The first public meeting to discuss a proposed $650 million open-pit copper mine in northeastern Minnesota was standing room only on Thursday, with an estimated 1,500 people attending to voice their opinions for and against, John Myers reports for the Duluth News Tribune. The meeting, the first of three, lasted for five hours, and "the audience appeared roughly split evenly, with half saying the science is sound and the project is ready to go ahead but half saying that too many questions loom unanswered." (Minneapolis Star Tribune photo by Jeff Wheeler)

The PolyMet Mining Corp. project, which "would produce nickel, gold, platinum, palladium and other valuable minerals ... would create about 300 jobs for about 20 years with the possibility of another 60 jobs if a secondary processing plant is built in the future," Myers writes. "Critics say the threat of acidic mine runoff, along with sulfate and heavy metal water pollution, is too great. They say the project could require water treatment for centuries after the mine is played out, spoiling local waters and leaving taxpayers to pay for the cleanup."
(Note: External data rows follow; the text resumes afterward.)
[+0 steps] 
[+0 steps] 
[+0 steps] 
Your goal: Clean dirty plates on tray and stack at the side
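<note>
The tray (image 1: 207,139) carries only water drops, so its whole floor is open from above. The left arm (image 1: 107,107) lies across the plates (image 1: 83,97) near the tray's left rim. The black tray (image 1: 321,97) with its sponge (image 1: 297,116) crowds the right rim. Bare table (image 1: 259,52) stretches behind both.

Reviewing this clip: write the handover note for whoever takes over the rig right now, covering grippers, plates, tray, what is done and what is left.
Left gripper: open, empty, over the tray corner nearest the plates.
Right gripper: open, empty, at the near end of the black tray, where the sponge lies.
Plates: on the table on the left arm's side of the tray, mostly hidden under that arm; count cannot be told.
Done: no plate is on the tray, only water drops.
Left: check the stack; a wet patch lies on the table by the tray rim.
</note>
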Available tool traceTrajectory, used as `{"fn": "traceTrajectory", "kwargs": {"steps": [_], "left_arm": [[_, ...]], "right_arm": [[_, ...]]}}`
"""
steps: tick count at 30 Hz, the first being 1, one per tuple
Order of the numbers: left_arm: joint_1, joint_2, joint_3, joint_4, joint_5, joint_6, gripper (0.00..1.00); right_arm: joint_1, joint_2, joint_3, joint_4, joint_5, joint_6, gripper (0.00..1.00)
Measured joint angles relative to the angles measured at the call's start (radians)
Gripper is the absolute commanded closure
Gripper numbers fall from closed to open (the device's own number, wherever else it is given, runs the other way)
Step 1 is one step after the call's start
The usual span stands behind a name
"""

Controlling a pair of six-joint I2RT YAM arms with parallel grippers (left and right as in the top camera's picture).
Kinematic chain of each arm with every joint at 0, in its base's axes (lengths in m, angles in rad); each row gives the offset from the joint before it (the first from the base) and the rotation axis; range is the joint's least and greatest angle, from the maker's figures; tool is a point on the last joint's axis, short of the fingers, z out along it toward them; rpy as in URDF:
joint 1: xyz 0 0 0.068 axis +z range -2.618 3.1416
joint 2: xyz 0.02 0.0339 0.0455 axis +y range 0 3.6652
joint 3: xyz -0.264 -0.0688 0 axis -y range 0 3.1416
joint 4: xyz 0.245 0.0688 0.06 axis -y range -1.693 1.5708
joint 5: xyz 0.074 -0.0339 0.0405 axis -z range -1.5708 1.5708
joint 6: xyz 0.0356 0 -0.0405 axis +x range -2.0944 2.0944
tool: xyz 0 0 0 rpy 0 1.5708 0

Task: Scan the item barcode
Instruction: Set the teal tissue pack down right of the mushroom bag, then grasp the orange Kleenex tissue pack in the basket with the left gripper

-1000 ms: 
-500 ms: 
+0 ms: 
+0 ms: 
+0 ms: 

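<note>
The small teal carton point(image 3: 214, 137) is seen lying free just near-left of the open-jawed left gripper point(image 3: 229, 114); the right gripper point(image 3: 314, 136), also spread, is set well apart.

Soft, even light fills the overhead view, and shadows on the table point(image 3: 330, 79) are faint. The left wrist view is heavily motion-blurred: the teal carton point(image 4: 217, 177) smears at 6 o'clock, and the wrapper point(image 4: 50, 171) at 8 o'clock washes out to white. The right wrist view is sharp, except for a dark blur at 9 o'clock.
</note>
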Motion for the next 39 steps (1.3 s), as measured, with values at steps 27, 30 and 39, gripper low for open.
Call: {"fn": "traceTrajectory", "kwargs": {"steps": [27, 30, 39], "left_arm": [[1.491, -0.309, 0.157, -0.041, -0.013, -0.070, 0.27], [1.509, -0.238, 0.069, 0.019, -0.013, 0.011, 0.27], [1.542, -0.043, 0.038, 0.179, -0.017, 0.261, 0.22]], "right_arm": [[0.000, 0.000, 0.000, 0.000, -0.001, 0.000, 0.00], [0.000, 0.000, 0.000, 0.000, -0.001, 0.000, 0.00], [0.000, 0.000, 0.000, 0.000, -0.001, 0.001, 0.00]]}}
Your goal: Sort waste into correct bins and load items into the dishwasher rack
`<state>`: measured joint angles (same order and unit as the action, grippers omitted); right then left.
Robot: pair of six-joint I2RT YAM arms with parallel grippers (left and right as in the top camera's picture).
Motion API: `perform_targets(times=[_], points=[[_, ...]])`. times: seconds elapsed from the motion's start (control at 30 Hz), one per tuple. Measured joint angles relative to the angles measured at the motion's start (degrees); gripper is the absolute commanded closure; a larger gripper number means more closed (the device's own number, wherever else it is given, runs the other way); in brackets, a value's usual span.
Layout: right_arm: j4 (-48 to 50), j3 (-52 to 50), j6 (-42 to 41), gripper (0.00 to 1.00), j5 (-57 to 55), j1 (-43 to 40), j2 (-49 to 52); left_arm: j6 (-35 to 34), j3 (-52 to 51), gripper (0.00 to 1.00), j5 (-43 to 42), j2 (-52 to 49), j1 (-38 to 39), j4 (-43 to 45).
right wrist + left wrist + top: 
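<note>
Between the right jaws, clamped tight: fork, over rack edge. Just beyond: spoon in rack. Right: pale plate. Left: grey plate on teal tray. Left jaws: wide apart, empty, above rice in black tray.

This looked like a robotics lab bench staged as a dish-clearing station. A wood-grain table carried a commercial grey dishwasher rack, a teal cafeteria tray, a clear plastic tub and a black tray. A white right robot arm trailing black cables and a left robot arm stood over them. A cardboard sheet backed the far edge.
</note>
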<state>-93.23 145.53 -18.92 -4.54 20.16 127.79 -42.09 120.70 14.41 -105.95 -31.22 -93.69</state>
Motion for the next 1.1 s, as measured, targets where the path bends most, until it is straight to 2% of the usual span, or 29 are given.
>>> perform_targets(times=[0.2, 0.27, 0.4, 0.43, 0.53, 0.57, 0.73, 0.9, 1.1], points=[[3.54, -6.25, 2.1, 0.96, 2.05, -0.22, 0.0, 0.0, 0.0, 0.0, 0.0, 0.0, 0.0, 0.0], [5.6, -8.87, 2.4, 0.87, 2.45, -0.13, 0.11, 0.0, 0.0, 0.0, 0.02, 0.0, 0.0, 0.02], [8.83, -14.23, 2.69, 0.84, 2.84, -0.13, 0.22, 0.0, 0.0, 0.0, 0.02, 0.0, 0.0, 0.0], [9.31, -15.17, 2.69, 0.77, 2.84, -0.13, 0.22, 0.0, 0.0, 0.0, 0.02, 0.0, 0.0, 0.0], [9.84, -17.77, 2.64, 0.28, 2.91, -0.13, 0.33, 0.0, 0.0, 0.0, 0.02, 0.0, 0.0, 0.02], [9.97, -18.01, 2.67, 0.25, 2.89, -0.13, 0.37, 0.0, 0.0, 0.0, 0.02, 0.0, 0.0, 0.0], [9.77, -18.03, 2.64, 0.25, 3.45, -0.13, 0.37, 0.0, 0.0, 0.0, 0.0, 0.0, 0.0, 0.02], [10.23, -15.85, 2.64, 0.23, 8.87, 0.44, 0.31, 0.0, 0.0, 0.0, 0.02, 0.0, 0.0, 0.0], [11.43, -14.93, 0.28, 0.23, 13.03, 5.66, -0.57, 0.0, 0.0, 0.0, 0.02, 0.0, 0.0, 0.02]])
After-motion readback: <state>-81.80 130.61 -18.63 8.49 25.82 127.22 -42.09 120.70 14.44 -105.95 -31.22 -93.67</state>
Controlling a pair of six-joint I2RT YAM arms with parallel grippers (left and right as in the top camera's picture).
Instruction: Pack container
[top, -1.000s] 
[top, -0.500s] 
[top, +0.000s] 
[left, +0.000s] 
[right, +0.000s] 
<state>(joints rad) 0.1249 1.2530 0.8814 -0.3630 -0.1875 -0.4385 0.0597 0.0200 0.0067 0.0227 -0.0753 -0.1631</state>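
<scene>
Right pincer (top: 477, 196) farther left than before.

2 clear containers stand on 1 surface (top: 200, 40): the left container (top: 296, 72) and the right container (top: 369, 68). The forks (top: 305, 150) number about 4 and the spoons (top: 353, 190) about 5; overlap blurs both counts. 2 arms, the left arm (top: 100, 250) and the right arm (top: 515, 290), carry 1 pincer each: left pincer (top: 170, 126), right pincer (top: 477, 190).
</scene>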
Supporters "say the new jobs will help bolster the eastern Iron Range, where jobs have been scarce since the LTV taconite [iron ore] plant shuttered in 2001, putting 1,100 people out of work. They say the new kind of mining will help diversify the Range economy, spur spinoff jobs across the region and pump millions of dollars of taxes and royalties into local, state and federal coffers." (Read more) (Mining Truth graphic)
At issue was a "Department of Natural Resources forecast — a dense, 2,200-page environmental impact statement released in December that took five years and cost PolyMet about $22 million — of the project’s effect on northeastern Minnesota," Josephine Marcotty reports for the Minneapolis Star-Tribune. "That analysis, together with public comments, will lay the foundation for decisions by the DNR next year on whether to grant PolyMet the permits that would allow the project to proceed."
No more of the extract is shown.